_Work instruction_
Below are the records. Transcribe them exactly.

[Recorded data]

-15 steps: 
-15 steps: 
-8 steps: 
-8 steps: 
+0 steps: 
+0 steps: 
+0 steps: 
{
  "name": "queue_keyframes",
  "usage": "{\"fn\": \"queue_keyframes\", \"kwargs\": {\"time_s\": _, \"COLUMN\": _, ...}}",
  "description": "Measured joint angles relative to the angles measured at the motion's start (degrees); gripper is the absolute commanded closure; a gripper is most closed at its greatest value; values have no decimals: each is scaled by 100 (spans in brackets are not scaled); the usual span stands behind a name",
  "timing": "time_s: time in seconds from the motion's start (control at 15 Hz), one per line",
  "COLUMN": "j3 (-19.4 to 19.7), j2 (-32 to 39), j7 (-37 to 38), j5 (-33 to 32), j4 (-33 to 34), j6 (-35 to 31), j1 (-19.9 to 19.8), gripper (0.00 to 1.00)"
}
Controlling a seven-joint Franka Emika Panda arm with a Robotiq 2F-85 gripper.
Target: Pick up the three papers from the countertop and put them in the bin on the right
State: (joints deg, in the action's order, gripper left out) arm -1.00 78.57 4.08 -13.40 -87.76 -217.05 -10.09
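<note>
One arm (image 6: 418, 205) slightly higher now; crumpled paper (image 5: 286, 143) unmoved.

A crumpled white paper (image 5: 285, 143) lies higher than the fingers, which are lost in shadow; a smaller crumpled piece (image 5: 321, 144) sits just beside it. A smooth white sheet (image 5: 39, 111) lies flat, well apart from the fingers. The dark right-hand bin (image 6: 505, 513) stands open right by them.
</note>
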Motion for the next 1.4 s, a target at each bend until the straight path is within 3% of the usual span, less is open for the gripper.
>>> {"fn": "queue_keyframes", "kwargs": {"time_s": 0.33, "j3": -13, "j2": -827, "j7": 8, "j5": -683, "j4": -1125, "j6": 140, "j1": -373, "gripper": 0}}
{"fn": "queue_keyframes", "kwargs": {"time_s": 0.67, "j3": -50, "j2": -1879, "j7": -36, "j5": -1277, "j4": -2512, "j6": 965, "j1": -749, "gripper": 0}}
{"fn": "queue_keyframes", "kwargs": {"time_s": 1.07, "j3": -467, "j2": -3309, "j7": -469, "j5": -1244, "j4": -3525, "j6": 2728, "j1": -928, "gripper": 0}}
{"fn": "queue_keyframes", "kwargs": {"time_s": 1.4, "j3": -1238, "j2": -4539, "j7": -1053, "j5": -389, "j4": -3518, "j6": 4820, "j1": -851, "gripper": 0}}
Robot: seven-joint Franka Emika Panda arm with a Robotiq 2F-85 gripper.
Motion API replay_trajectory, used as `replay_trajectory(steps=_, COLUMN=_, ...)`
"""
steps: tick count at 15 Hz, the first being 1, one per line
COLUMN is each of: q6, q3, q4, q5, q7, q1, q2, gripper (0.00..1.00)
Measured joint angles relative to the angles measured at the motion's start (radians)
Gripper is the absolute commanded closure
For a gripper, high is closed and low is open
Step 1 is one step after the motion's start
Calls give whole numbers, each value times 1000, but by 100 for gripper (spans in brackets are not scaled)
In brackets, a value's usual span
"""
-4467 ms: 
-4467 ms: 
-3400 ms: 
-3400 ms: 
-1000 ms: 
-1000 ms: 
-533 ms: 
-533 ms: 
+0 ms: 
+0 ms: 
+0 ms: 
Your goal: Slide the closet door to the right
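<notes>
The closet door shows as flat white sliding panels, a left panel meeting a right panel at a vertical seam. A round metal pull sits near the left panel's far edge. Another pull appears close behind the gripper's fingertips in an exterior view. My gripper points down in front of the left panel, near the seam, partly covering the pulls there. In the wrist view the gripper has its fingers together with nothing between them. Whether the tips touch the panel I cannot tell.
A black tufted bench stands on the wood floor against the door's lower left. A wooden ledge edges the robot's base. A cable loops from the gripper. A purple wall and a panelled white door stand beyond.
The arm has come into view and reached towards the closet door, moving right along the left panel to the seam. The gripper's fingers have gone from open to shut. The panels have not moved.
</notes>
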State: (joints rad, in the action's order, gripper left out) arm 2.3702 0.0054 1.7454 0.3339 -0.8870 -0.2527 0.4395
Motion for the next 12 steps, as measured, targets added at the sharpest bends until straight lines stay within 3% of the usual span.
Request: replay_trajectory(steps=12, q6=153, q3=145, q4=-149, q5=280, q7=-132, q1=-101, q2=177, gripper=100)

_Task result_
-15 steps: 
-15 steps: 
-8 steps: 
-8 steps: 
+0 steps: 
+0 steps: 
+0 steps: 
{
  "name": "queue_keyframes",
  "usage": "{\"fn\": \"queue_keyframes\", \"kwargs\": {\"time_s\": _, \"COLUMN\": _, ...}}",
  "description": "Measured joint angles relative to the angles measured at the motion's start (degrees); gripper is the absolute commanded closure; a gripper is most closed at its greatest value; values have no decimals: each is scaled by 100 (spans in brackets are not scaled); the usual span stands behind a name",
  "timing": "time_s: time in seconds from the motion's start (control at 15 Hz), one per line",
  "COLUMN": "j3 (-19.4 to 19.7), j2 (-32 to 39), j7 (-37 to 38), j5 (-33 to 32), j4 (-33 to 34), j6 (-35 to 31), j1 (-19.9 to 19.8), gripper (0.00 to 1.00)"
}
Controlling a seven-joint Franka Emika Panda arm with a Robotiq 2F-85 gripper.
Target: Pick up the three papers from the countertop and put them in the bin on the right
State: (joints deg, in the action's order, gripper left out) arm -1.00 78.57 4.08 -13.40 -87.76 -217.05 -10.09
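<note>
One arm (image 6: 418, 205) slightly higher now; crumpled paper (image 5: 286, 143) unmoved.

A crumpled white paper (image 5: 285, 143) lies higher than the fingers, which are lost in shadow; a smaller crumpled piece (image 5: 321, 144) sits just beside it. A smooth white sheet (image 5: 39, 111) lies flat, well apart from the fingers. The dark right-hand bin (image 6: 505, 513) stands open right by them.
</note>
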Motion for the next 1.4 s, a target at each bend until the straight path is within 3% of the usual span, less is open for the gripper.
>>> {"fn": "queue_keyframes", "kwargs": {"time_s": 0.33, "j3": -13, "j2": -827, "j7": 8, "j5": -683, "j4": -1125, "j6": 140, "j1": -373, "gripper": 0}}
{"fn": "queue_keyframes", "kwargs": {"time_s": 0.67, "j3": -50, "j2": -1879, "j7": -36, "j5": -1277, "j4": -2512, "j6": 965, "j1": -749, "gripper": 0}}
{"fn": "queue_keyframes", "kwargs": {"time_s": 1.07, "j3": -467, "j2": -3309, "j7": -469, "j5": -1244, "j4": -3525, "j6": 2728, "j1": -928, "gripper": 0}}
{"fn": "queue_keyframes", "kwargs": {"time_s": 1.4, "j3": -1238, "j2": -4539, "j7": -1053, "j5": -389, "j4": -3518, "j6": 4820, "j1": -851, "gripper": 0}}
Robot: seven-joint Franka Emika Panda arm with a Robotiq 2F-85 gripper.
Motion API replay_trajectory, used as `replay_trajectory(steps=_, COLUMN=_, ...)`
"""
steps: tick count at 15 Hz, the first being 1, one per line
COLUMN is each of: q6, q3, q4, q5, q7, q1, q2, gripper (0.00..1.00)
Measured joint angles relative to the angles measured at the motion's start (radians)
Gripper is the absolute commanded closure
For a gripper, high is closed and low is open
Step 1 is one step after the motion's start
Calls give whole numbers, each value times 1000, but by 100 for gripper (spans in brackets are not scaled)
In brackets, a value's usual span
"""
-4467 ms: 
-4467 ms: 
-3400 ms: 
-3400 ms: 
-1000 ms: 
-1000 ms: 
-533 ms: 
-533 ms: 
+0 ms: 
+0 ms: 
+0 ms: 
Your goal: Slide the closet door to the right
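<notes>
The closet door shows as flat white sliding panels, a left panel meeting a right panel at a vertical seam. A round metal pull sits near the left panel's far edge. Another pull appears close behind the gripper's fingertips in an exterior view. My gripper points down in front of the left panel, near the seam, partly covering the pulls there. In the wrist view the gripper has its fingers together with nothing between them. Whether the tips touch the panel I cannot tell.
A black tufted bench stands on the wood floor against the door's lower left. A wooden ledge edges the robot's base. A cable loops from the gripper. A purple wall and a panelled white door stand beyond.
The arm has come into view and reached towards the closet door, moving right along the left panel to the seam. The gripper's fingers have gone from open to shut. The panels have not moved.
</notes>
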State: (joints rad, in the action's order, gripper left out) arm 2.3702 0.0054 1.7454 0.3339 -0.8870 -0.2527 0.4395
Motion for the next 12 steps, as measured, targets added at the sharpest bends until straight lines stay within 3% of the usual span.
Request: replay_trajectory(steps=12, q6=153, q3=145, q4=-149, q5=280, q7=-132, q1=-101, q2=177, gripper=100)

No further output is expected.